The hardback release date was on Thursday the 6th of November 2014, which made it a good shout for a wintery espionage read in the run up to Christmas 2014 when it first hit the shelves, but it’s one that could easily be read throughout the year. The paperback edition of the book will be hitting the shelves in August 2015, making it a possible late summer read and you can check out our Leaving Berlin review to help you decide whether or not to add it to your reading list.
The story itself is set in 1948, just a few years after the end of the Second World War as Alex Meier, a young Jewish writer who managed to get out of Nazi Germany before the war, finds himself being sent back to Berlin once again. Having fled to America, Meier had thought he’d left his home country behind and started a new life in the States, but his past political allegiances bring him under the scrutiny of the precursor investigations that went on to become the McCarthy witch-hunts. In a bid to to escape deportation and the prospect of losing his young family in the process, he’s forced to make an arrangement with the CIA, which had been created just a year beforehand, going back to Berlin to act as one of their agents in the divided capital city.
However, his very first assignment goes terribly wrong and he suddenly becomes a wanted man as the East hunt him down for the death of one of their own agents. Things get even more fraught for the family man when he finds out that the real reason he’s been sent to Berlin is to spy on his former lover, a women he still loves. With conflicts of interest and loyalties to face, will Alex find a way of leaving Berlin without losing everything that he’s worked so hard to protect.
For anyone not up on their history, the book is set in a tumultuous time in terms of world politics with the Cold War just beginning and the resulting espionage activity that developed between the East and West.

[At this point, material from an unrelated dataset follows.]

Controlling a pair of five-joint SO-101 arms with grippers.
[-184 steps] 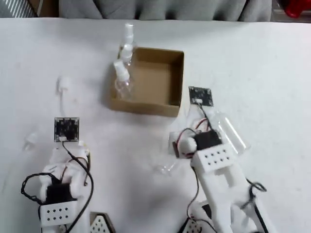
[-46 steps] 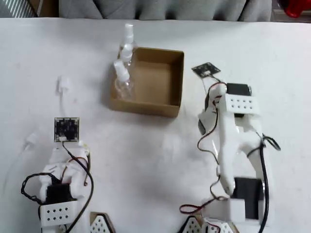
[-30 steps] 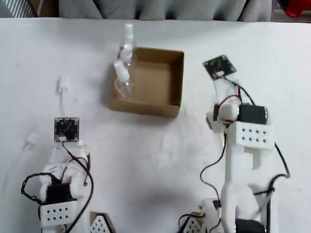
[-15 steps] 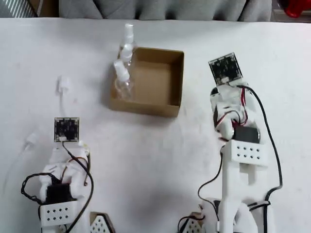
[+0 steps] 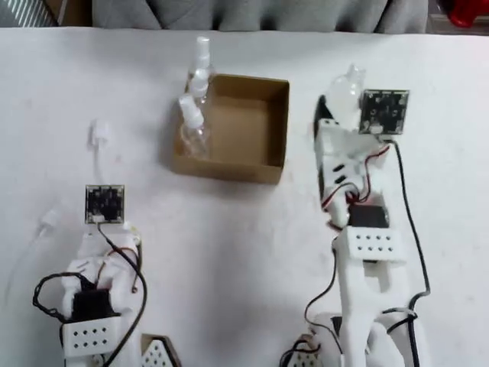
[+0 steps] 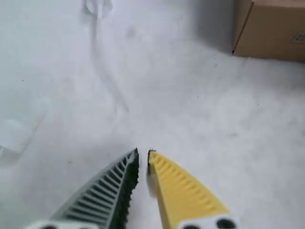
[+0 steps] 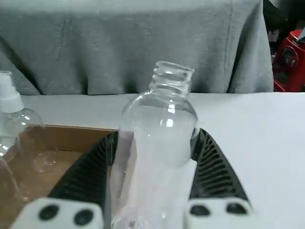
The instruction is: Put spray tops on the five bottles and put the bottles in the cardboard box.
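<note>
I am keeping the right tool [image 7: 155,138] clenched on an uncapped bottle [image 7: 159,114], which I have just lifted off the desk and swung to the right of the box [image 5: 229,168], neck up. The left tool [image 6: 143,160] is resting pinched shut and empty, left of the box. A loose spray top [image 5: 100,134] is lying further left. I judge this bottle is needing that top before boxing.

One cardboard box [image 5: 229,168], three capped bottles [image 5: 192,136], one uncapped bottle [image 7: 159,124], two loose spray tops [image 5: 99,134], two arms [image 5: 368,252].
</note>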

While McCarthyism didn’t really start in earnest until 1950, when Senator McCarthy made his infamous speech that went on to create a series of witch hunts for American “Commies”, Leaving Berlin takes place during the build up to the onslaught, so it’s an interesting time frame to be set in.
The book is Joseph Kanon’s sixth spy novel, following up on Los Alamos, The Good German, The Prodigal Spy, Alibi and Istanbul Passage. Impressively, he’s been compared with the likes of Graham Green and John le Carré, so Leaving Berlin had all the hallmarks of being a classic espionage thriller. It turned out to be just that and we’ll be surprised if it doesn’t get picked up as a movie before too long.